TASK ITEM >>
For this exercise, write out every entry exactly and leave the pictures out.

Stored records >>
————————

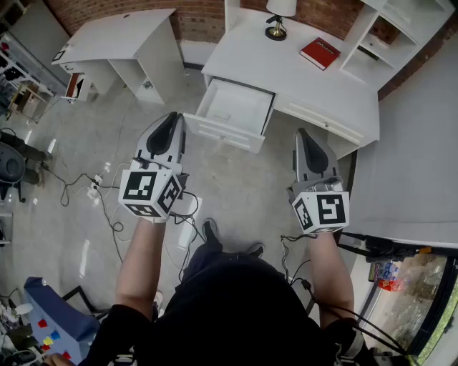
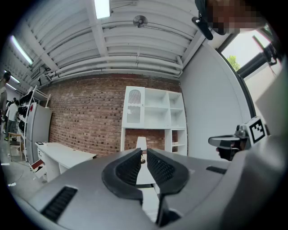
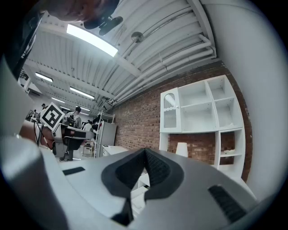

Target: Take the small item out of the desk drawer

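Observation:
The white desk [image 1: 300, 78] stands ahead of me with its drawer [image 1: 236, 109] pulled open. The drawer's inside looks pale, and I cannot make out a small item in it. My left gripper [image 1: 172, 120] is held level over the floor, just short of the drawer's left front corner, jaws shut with nothing between them [image 2: 145, 155]. My right gripper [image 1: 301, 136] hovers to the right of the drawer, close to the desk's front edge, also shut and empty [image 3: 145, 152]. Both point toward the desk.
A red book [image 1: 320, 53] and a lamp [image 1: 278, 18] sit on the desk top, with a white shelf unit [image 2: 153, 112] behind. A second white desk [image 1: 118, 39] stands at the left. Cables [image 1: 100, 189] trail over the floor. A grey wall [image 1: 415, 157] is at the right.

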Available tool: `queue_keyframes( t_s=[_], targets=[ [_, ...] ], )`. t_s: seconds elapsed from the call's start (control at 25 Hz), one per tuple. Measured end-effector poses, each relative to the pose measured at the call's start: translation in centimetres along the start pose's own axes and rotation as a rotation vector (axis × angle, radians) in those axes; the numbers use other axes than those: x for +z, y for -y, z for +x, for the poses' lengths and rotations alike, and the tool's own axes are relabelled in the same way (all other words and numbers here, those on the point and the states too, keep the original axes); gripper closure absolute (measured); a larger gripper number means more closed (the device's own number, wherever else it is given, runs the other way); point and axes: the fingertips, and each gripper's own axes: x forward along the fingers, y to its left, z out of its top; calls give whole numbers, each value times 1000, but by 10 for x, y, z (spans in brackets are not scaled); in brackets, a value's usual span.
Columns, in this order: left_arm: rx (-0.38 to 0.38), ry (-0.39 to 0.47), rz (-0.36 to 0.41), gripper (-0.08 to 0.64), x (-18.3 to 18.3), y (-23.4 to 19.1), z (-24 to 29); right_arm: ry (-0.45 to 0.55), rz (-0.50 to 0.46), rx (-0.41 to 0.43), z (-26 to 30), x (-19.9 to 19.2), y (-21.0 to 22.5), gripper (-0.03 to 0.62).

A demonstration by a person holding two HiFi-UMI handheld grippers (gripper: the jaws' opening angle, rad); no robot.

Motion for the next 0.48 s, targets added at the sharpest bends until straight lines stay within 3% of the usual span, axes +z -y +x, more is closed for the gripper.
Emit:
queue_keyframes(
  t_s=[0.32,0.48],
  targets=[
    [-37,1,-8,520,-2,-62,8,-9,2,-49,48,0,-30,594],
    [-32,10,-19,520,2,-107,4,3,55,-113,69,-1,-33,592]
  ],
)
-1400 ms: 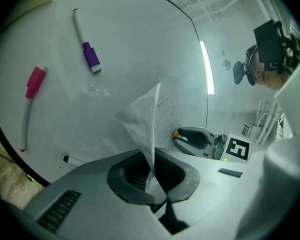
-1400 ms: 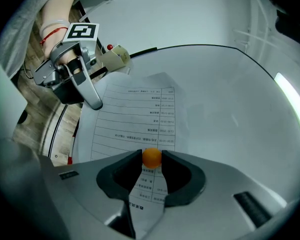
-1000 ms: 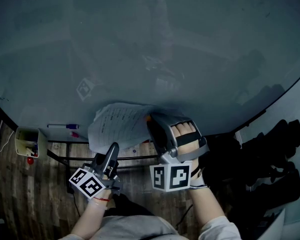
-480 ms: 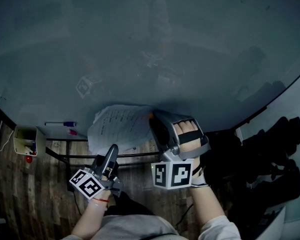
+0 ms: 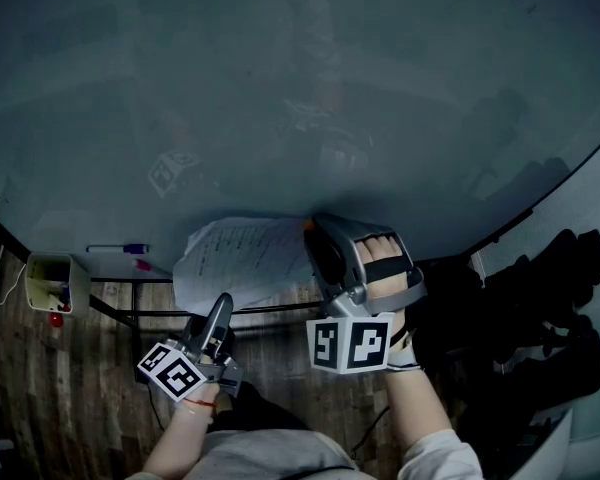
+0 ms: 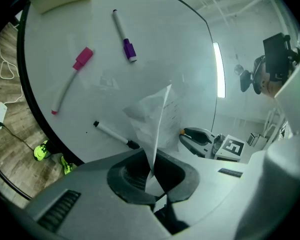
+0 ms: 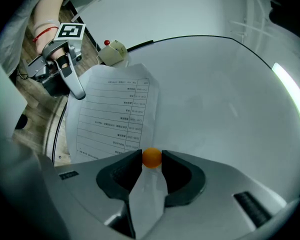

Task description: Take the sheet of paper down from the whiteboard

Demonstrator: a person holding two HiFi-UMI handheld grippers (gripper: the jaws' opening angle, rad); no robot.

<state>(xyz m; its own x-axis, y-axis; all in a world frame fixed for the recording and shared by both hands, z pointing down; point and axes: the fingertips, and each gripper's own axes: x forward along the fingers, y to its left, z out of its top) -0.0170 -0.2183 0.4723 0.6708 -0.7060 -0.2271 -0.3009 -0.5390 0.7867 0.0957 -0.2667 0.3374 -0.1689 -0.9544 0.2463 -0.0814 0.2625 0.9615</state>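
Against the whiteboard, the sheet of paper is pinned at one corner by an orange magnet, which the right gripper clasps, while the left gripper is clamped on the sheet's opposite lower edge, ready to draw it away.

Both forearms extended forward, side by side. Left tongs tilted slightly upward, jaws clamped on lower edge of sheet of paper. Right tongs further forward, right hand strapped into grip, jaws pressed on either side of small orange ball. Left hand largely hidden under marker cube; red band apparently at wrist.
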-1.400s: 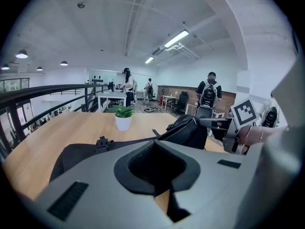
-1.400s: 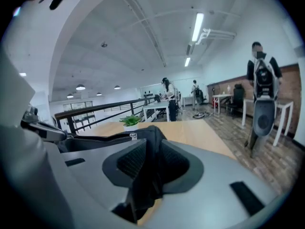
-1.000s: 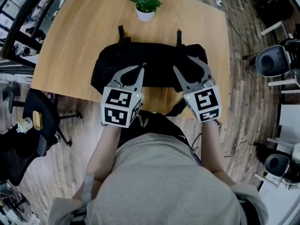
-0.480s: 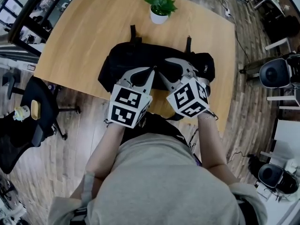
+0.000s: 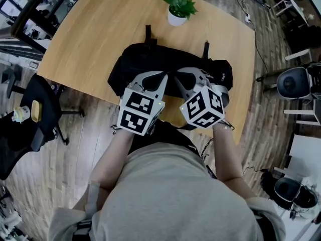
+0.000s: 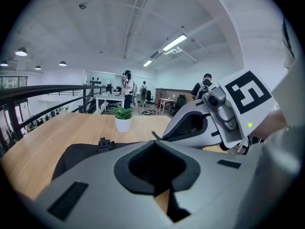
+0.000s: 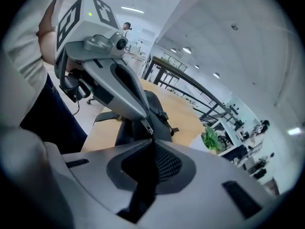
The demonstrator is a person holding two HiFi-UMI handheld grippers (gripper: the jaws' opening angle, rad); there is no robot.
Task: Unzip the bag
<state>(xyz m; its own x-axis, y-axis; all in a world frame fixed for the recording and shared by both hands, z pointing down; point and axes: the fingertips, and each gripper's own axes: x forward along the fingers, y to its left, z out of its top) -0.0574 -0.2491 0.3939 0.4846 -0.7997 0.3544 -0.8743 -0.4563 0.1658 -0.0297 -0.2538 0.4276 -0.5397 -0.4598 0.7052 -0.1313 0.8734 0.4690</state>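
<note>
A black bag (image 5: 145, 67) lies lengthwise on the wooden table (image 5: 90, 29), with its two strap buckles pointing away from me. Both grippers meet over the middle of its top. My left gripper (image 5: 165, 75) is shut, its tips down at the bag; I see nothing between them in the left gripper view. My right gripper (image 5: 178, 74) faces it tip to tip, and its jaws are closing. In the left gripper view a small dark zipper pull (image 6: 152, 134) sticks out at the right gripper's tips. The zipper line itself is hidden under the grippers.
A potted green plant (image 5: 178, 8) stands behind the bag. The table's near edge runs just under my hands. A black office chair (image 5: 30, 119) stands on the floor to the left and grey chairs (image 5: 296, 82) to the right.
The right gripper has swung in from the bag's right part to the middle, next to the left gripper's tips, and its jaws have come together. The left gripper stays put.
</note>
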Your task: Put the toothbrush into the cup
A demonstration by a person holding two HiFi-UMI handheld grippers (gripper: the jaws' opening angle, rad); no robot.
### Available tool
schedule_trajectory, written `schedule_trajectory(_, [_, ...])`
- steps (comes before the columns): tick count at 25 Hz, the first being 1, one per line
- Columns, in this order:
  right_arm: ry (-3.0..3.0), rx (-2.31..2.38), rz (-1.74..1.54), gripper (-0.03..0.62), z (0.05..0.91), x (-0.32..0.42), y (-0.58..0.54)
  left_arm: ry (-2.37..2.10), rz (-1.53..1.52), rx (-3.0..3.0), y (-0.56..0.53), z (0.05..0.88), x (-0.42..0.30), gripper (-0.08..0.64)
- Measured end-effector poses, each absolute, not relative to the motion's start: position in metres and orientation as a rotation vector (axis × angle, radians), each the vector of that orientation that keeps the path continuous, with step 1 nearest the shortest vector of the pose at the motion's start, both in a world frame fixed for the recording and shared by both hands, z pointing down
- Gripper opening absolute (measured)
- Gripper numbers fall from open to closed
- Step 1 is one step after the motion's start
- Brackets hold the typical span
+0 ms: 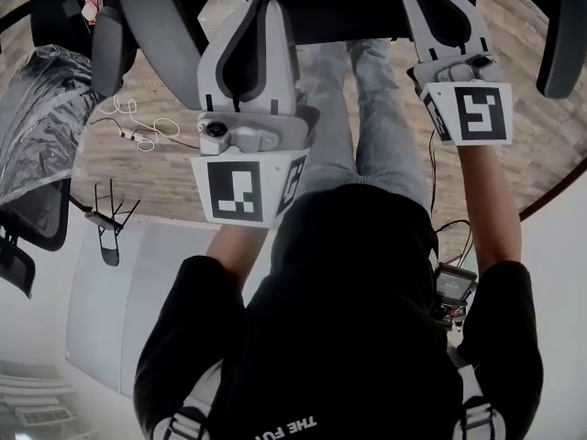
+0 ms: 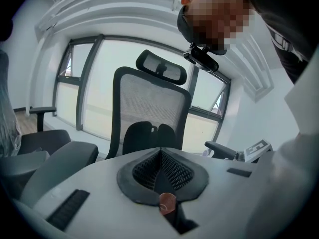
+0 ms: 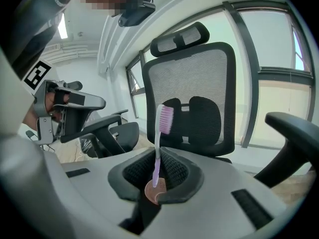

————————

RESULT OF THIS TASK >>
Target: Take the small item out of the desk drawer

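Observation:
The white desk [image 1: 300, 78] stands ahead of me with its drawer [image 1: 236, 109] pulled open. The drawer's inside looks pale, and I cannot make out a small item in it. My left gripper [image 1: 172, 120] is held level over the floor, just short of the drawer's left front corner, jaws shut with nothing between them [image 2: 145, 155]. My right gripper [image 1: 301, 136] hovers to the right of the drawer, close to the desk's front edge, also shut and empty [image 3: 145, 152]. Both point toward the desk.
A red book [image 1: 320, 53] and a lamp [image 1: 278, 18] sit on the desk top, with a white shelf unit [image 2: 153, 112] behind. A second white desk [image 1: 118, 39] stands at the left. Cables [image 1: 100, 189] trail over the floor. A grey wall [image 1: 415, 157] is at the right.
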
Available tool: `queue_keyframes( t_s=[_], targets=[ [_, ...] ], )`. t_s: seconds elapsed from the call's start (control at 25 Hz), one per tuple. Measured end-effector poses, each relative to the pose measured at the call's start: translation in centimetres along the start pose's own axes and rotation as a rotation vector (axis × angle, radians) in those axes; the numbers use other axes than those: x for +z, y for -y, z for +x, for the poses' lengths and rotations alike, and the tool's own axes are relabelled in the same way (all other words and numbers here, those on the point and the states too, keep the original axes); gripper closure absolute (measured); a larger gripper number means more closed (the device's own number, wherever else it is given, runs the other way); point and axes: the fingertips, and each gripper's own axes: x forward along the fingers, y to its left, z out of its top; calls give whole numbers, each value times 1000, but by 10 for x, y, z (spans in brackets are not scaled); in brackets, a value's usual span.
Columns, in this order: left_arm: rx (-0.38 to 0.38), ry (-0.39 to 0.47), rz (-0.36 to 0.41), gripper (-0.08 to 0.64), x (-18.3 to 18.3), y (-23.4 to 19.1), z (-24 to 29); right_arm: ry (-0.45 to 0.55), rz (-0.50 to 0.46), rx (-0.41 to 0.43), z (-26 to 30), x (-19.9 to 19.2), y (-21.0 to 22.5), gripper (-0.03 to 0.62).

A demonstration by a person holding two HiFi-UMI handheld grippers (gripper: the jaws' opening angle, rad); no robot.

Motion for the next 0.48 s, targets added at the sharpest bends until straight lines stay within 3% of the usual span, axes +z -y +x, more is closed for the gripper.
Emit:
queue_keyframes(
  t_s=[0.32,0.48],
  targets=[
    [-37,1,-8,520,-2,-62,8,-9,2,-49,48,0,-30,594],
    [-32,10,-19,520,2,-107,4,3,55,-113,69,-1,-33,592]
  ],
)
-1400 ms: 
-1400 ms: 
-1000 ms: 
-480 ms: 
+0 ms: 
+0 ms: 
+0 ms: 

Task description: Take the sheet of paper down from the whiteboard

Demonstrator: a person holding two HiFi-UMI handheld grippers (gripper: the jaws' opening angle, rad); no robot.

<state>(xyz m; its own x-axis, y-axis; all in a world frame fixed for the recording and shared by both hands, z pointing down; point and axes: the fingertips, and each gripper's own axes: x forward along the fingers, y to its left, z out of its top) -0.0170 -0.2183 0.4723 0.6708 -0.7060 -0.2271 -0.3009 -0.5390 0.7867 0.0957 -0.2667 0.3374 -0.1689 -0.9544 0.2463 -0.0814 0.2625 0.9615</state>
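Against the whiteboard, the sheet of paper is pinned at one corner by an orange magnet, which the right gripper clasps, while the left gripper is clamped on the sheet's opposite lower edge, ready to draw it away.

Both forearms extended forward, side by side. Left tongs tilted slightly upward, jaws clamped on lower edge of sheet of paper. Right tongs further forward, right hand strapped into grip, jaws pressed on either side of small orange ball. Left hand largely hidden under marker cube; red band apparently at wrist.
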-1.400s: 
-1.400s: 
-1.000s: 
-0.480s: 
+0.000s: 
+0.000s: 
+0.000s: 
The demonstrator is a person holding two HiFi-UMI handheld grippers (gripper: the jaws' opening angle, rad); there is no robot.
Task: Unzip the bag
<state>(xyz m; its own x-axis, y-axis; all in a world frame fixed for the recording and shared by both hands, z pointing down; point and axes: the fingertips, and each gripper's own axes: x forward along the fingers, y to its left, z out of its top) -0.0574 -0.2491 0.3939 0.4846 -0.7997 0.3544 -0.8743 -0.4563 0.1658 -0.0297 -0.2538 0.4276 -0.5397 -0.4598 0.7052 -0.1313 0.8734 0.4690</state>
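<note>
A black bag (image 5: 145, 67) lies lengthwise on the wooden table (image 5: 90, 29), with its two strap buckles pointing away from me. Both grippers meet over the middle of its top. My left gripper (image 5: 165, 75) is shut, its tips down at the bag; I see nothing between them in the left gripper view. My right gripper (image 5: 178, 74) faces it tip to tip, and its jaws are closing. In the left gripper view a small dark zipper pull (image 6: 152, 134) sticks out at the right gripper's tips. The zipper line itself is hidden under the grippers.
A potted green plant (image 5: 178, 8) stands behind the bag. The table's near edge runs just under my hands. A black office chair (image 5: 30, 119) stands on the floor to the left and grey chairs (image 5: 296, 82) to the right.
The right gripper has swung in from the bag's right part to the middle, next to the left gripper's tips, and its jaws have come together. The left gripper stays put.
</note>
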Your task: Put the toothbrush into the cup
A demonstration by a person holding two HiFi-UMI handheld grippers (gripper: the jaws' opening angle, rad); no robot.
### Available tool
schedule_trajectory, written `schedule_trajectory(_, [_, ...])`
- steps (comes before the columns): tick count at 25 Hz, the first being 1, one per line
- Columns, in this order:
  right_arm: ry (-3.0..3.0), rx (-2.31..2.38), rz (-1.74..1.54), gripper (-0.03..0.62), z (0.05..0.91), x (-0.32..0.42), y (-0.58..0.54)
  left_arm: ry (-2.37..2.10), rz (-1.53..1.52), rx (-3.0..3.0), y (-0.56..0.53), z (0.05..0.88), x (-0.42..0.30), gripper (-0.08..0.64)
- Measured end-effector poses, each absolute, not relative to the motion's start: position in metres and orientation as a rotation vector (axis × angle, radians), each the vector of that orientation that keeps the path continuous, with step 1 nearest the shortest vector of the pose at the motion's start, both in a world frame fixed for the recording and shared by both hands, z pointing down
- Gripper opening absolute (measured)
- Gripper numbers fall from open to closed
- Step 1 is one step after the motion's start
- Brackets hold the typical span
+0 ms: 
+0 ms: 
+0 ms: 

This output is now complete.